From 58900d30f7eb77fb28c59fa3f189b644cc73014c Mon Sep 17 00:00:00 2001
From: Elliot Glaysher <erg@google.com>
Date: Thu, 18 Jan 2018 22:40:24 -0800
Subject: [PATCH] Further %143-ization and general cleanup.

---
 gen/capitalize.hoon   |  3 +++
 mar/unicode-data.hoon |  5 +----
 sur/unicode-data.hoon | 52 +++++++++++++++++++++----------------------
 3 files changed, 30 insertions(+), 30 deletions(-)

diff --git a/gen/capitalize.hoon b/gen/capitalize.hoon
index b31c5e1eb..f5bff918d 100644
--- a/gen/capitalize.hoon
+++ b/gen/capitalize.hoon
@@ -1,3 +1,6 @@
+::  to use, download UnicdoeData.txt and place it in `%/lib/unicode-data/txt`.
+::
+::::
 ::
 ::  part 1: parse the file into {uppers}
 ::
diff --git a/mar/unicode-data.hoon b/mar/unicode-data.hoon
index 7a24846eb..61564ffa7 100644
--- a/mar/unicode-data.hoon
+++ b/mar/unicode-data.hoon
@@ -22,7 +22,7 @@
         hex                       :: code/@c        codepoint in hex format
         name-string               :: name/tape      character name
         general-category          :: gen/general    type of character
-        (bass 10 (plus dit))      :: can/@ud        canonical combining class 
+        (bass 10 (plus dit))      :: can/@ud        canonical combining class
         bidi-category             :: bi/bidi        bidirectional category
         decomposition-mapping     :: de/decomp      decomposition mapping
       ::
@@ -45,7 +45,6 @@
       %+  cook
         |=(a=tape a)
       (star ;~(less sem prn))
-      :: (star ;~(pose alp (mask " <>()")))
     ::
     :>  parses a unicode general category abbreviation to symbol
     ++  general-category
@@ -57,7 +56,6 @@
       %+  sear  (soft bidi:unicode-data)

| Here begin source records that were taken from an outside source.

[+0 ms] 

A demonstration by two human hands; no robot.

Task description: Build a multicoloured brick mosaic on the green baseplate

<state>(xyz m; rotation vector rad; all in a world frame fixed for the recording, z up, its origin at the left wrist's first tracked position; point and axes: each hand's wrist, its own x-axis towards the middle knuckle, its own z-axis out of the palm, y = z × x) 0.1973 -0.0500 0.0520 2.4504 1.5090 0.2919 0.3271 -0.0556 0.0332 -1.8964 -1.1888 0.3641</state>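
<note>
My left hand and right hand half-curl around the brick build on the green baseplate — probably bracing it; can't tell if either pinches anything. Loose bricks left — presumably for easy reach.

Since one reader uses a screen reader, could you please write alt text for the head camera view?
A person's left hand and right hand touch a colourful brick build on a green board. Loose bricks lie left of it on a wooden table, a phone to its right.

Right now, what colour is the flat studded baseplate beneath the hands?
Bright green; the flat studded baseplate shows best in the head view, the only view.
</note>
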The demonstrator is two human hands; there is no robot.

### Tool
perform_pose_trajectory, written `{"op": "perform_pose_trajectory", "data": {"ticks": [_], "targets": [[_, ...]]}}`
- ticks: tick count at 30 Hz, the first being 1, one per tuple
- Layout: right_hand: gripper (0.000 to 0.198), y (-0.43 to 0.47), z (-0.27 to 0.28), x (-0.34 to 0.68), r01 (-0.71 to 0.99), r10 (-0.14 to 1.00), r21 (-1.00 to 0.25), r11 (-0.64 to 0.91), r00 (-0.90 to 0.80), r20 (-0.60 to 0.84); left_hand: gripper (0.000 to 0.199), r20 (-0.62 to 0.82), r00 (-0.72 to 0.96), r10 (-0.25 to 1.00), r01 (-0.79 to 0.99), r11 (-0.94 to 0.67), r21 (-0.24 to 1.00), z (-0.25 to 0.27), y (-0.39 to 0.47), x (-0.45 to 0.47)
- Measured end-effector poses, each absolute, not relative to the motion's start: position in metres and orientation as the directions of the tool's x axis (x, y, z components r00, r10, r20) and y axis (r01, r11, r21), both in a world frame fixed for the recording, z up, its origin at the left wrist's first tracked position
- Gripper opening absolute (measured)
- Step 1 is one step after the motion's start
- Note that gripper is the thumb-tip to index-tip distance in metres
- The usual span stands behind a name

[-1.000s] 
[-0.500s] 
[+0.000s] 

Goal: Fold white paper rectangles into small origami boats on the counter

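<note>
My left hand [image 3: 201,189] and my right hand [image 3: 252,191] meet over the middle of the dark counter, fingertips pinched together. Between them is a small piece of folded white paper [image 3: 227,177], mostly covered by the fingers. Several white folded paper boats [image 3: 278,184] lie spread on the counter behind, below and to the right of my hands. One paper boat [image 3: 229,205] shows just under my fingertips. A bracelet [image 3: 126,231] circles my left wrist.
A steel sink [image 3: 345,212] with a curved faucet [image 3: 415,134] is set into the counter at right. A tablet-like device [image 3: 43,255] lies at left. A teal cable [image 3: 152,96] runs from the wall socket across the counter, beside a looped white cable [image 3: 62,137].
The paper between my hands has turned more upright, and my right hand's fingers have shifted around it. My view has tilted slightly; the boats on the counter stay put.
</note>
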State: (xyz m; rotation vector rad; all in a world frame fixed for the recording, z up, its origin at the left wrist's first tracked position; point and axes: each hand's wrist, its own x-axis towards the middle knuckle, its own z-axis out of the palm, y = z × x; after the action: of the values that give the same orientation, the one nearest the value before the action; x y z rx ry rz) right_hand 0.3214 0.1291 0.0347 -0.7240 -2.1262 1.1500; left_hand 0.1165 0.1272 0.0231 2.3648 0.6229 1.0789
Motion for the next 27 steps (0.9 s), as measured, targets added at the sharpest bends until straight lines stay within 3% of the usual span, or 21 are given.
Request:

       :(cook crip cass (star hig))
     ::
-    ::  TODO: This seems to be where the nest-fail is. There's an extra @ here?
     ++  decomposition-mapping
       %-  punt  :: optional
       :: a tag and a list of characters to decompose to
@@ -68,7 +66,6 @@
     ::
     ++  decomp-tag
       %+  sear  (soft decomp-tag:unicode-data)
-      %+  cook  |=(a=term ?+(a a $nobreak %no-break))  ::REVIEW or just change the type
       :(cook crip cass (star alf))
     ::
     ++  string-number
diff --git a/sur/unicode-data.hoon b/sur/unicode-data.hoon
index 6b4345c47..a333455c8 100644
--- a/sur/unicode-data.hoon
+++ b/sur/unicode-data.hoon
@@ -5,23 +5,23 @@
 ++  line
   :>    an individual codepoint definition
   :>
-  $:  code/@c               :< codepoint in hexadecimal format
-      name/tape             :< character name
-      gen/general           :< type of character this is
+  $:  code=@c               :<  codepoint in hexadecimal format
+      name=tape             :<  character name
+      gen=general           :<  type of character this is
       :>  canonical combining class for ordering algorithms
-      can/@ud          
-      bi/bidi               :< bidirectional category of this character
-      de/decomp             :< character decomposition mapping
-      ::  todo: decimal/digit/numeric need to be parsed.                    
-      decimal/tape          :< decimal digit value (or ~)
-      digit/tape            :< digit value, covering non decimal radix forms
-      numeric/tape          :< numeric value, including fractions
-      mirrored/?            :< whether char is mirrored in bidirectional text
-      old-name/tape         :< unicode 1.0 compatibility name
-      iso/tape              :< iso 10646 comment field
-      up/(unit @c)          :< uppercase mapping codepoint
-      low/(unit @c)         :< lowercase mapping codepoint
-      title/(unit @c)       :< titlecase mapping codepoint
+      can=@ud
+      bi=bidi               :<  bidirectional category of this character
+      de=decomp             :<  character decomposition mapping
+      ::  todo: decimal/digit/numeric need to be parsed.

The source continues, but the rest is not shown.